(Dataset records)
════

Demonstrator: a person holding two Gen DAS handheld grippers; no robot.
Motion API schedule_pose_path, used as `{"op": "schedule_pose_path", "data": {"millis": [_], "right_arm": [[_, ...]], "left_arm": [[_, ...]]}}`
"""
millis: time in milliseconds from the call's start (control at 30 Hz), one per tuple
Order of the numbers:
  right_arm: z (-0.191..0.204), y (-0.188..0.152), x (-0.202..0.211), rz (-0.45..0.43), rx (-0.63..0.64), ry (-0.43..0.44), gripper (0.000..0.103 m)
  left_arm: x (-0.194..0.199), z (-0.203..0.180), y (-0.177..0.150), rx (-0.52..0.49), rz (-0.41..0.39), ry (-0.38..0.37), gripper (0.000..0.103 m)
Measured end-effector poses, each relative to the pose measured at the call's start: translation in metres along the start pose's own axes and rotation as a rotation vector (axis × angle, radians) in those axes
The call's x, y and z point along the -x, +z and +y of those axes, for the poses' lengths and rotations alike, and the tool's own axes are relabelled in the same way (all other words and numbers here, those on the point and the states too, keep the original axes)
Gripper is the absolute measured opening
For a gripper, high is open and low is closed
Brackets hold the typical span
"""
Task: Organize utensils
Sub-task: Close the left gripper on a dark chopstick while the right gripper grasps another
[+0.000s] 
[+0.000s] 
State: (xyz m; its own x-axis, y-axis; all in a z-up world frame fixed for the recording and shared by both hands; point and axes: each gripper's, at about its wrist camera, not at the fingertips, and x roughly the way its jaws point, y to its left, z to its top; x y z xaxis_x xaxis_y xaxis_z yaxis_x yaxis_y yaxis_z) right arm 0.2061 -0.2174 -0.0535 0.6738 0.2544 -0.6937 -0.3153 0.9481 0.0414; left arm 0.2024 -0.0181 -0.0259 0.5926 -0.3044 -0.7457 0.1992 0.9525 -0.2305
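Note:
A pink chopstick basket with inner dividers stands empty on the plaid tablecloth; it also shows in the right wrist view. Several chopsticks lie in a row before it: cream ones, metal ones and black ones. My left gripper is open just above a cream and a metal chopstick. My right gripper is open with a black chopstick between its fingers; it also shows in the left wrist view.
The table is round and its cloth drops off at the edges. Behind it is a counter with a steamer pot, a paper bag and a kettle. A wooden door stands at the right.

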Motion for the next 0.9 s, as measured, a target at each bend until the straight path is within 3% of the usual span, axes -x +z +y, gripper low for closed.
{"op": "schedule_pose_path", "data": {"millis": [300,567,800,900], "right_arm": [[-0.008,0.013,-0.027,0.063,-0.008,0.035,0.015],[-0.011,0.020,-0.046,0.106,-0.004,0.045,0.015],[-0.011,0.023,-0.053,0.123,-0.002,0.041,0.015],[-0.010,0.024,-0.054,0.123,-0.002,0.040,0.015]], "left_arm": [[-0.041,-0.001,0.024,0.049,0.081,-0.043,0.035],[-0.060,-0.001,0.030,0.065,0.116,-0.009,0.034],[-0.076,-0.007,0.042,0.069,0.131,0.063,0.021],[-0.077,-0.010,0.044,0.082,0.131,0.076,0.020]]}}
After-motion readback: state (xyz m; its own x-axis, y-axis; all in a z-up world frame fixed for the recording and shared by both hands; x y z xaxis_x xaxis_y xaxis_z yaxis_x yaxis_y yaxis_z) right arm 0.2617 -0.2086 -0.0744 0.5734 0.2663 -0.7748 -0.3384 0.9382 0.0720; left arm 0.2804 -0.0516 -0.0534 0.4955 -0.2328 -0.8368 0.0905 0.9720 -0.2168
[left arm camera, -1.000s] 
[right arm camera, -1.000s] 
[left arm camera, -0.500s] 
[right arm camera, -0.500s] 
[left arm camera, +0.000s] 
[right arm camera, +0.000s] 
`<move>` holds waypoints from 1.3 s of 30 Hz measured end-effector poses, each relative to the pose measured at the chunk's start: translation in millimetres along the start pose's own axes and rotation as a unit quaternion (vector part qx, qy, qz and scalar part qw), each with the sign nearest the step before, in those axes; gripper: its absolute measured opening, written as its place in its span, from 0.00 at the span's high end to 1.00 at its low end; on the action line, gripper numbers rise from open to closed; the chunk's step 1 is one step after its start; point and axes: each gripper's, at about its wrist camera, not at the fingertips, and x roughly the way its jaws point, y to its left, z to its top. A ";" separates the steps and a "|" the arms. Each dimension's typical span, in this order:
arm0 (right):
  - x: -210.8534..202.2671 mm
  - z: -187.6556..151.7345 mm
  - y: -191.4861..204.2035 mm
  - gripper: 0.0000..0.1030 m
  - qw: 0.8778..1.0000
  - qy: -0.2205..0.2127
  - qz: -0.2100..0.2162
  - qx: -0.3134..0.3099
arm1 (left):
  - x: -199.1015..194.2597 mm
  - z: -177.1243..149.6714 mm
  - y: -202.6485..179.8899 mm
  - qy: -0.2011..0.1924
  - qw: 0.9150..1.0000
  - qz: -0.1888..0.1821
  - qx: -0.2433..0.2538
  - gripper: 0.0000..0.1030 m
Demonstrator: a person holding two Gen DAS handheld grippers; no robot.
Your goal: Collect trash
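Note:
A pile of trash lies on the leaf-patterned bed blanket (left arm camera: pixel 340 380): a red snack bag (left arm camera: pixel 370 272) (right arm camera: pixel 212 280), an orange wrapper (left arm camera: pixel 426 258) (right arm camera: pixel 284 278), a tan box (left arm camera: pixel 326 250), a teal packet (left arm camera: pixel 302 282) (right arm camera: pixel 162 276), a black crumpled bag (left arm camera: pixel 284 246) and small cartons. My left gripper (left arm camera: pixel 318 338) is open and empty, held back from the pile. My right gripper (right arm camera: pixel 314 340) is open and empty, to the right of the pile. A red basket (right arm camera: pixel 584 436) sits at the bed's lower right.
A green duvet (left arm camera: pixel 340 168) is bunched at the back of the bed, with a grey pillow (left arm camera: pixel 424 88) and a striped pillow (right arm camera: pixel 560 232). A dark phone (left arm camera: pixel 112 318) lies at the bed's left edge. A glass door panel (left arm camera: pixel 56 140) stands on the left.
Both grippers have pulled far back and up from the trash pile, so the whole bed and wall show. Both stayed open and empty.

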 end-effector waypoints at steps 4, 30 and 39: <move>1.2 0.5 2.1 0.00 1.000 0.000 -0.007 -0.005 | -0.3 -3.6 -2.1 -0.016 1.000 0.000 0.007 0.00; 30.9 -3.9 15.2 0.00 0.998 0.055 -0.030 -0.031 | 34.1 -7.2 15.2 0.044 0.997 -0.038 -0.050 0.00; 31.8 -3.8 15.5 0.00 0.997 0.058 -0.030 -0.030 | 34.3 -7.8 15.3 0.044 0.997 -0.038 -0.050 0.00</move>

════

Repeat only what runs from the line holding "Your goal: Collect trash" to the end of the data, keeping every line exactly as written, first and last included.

Your goal: Collect trash
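Note:
A pile of trash lies on the leaf-patterned bed blanket (left arm camera: pixel 340 380): a red snack bag (left arm camera: pixel 370 272) (right arm camera: pixel 212 280), an orange wrapper (left arm camera: pixel 426 258) (right arm camera: pixel 284 278), a tan box (left arm camera: pixel 326 250), a teal packet (left arm camera: pixel 302 282) (right arm camera: pixel 162 276), a black crumpled bag (left arm camera: pixel 284 246) and small cartons. My left gripper (left arm camera: pixel 318 338) is open and empty, held back from the pile. My right gripper (right arm camera: pixel 314 340) is open and empty, to the right of the pile. A red basket (right arm camera: pixel 584 436) sits at the bed's lower right.
A green duvet (left arm camera: pixel 340 168) is bunched at the back of the bed, with a grey pillow (left arm camera: pixel 424 88) and a striped pillow (right arm camera: pixel 560 232). A dark phone (left arm camera: pixel 112 318) lies at the bed's left edge. A glass door panel (left arm camera: pixel 56 140) stands on the left.
Both grippers have pulled far back and up from the trash pile, so the whole bed and wall show. Both stayed open and empty.
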
 end-effector waypoints at steps 4, 30 and 39: <move>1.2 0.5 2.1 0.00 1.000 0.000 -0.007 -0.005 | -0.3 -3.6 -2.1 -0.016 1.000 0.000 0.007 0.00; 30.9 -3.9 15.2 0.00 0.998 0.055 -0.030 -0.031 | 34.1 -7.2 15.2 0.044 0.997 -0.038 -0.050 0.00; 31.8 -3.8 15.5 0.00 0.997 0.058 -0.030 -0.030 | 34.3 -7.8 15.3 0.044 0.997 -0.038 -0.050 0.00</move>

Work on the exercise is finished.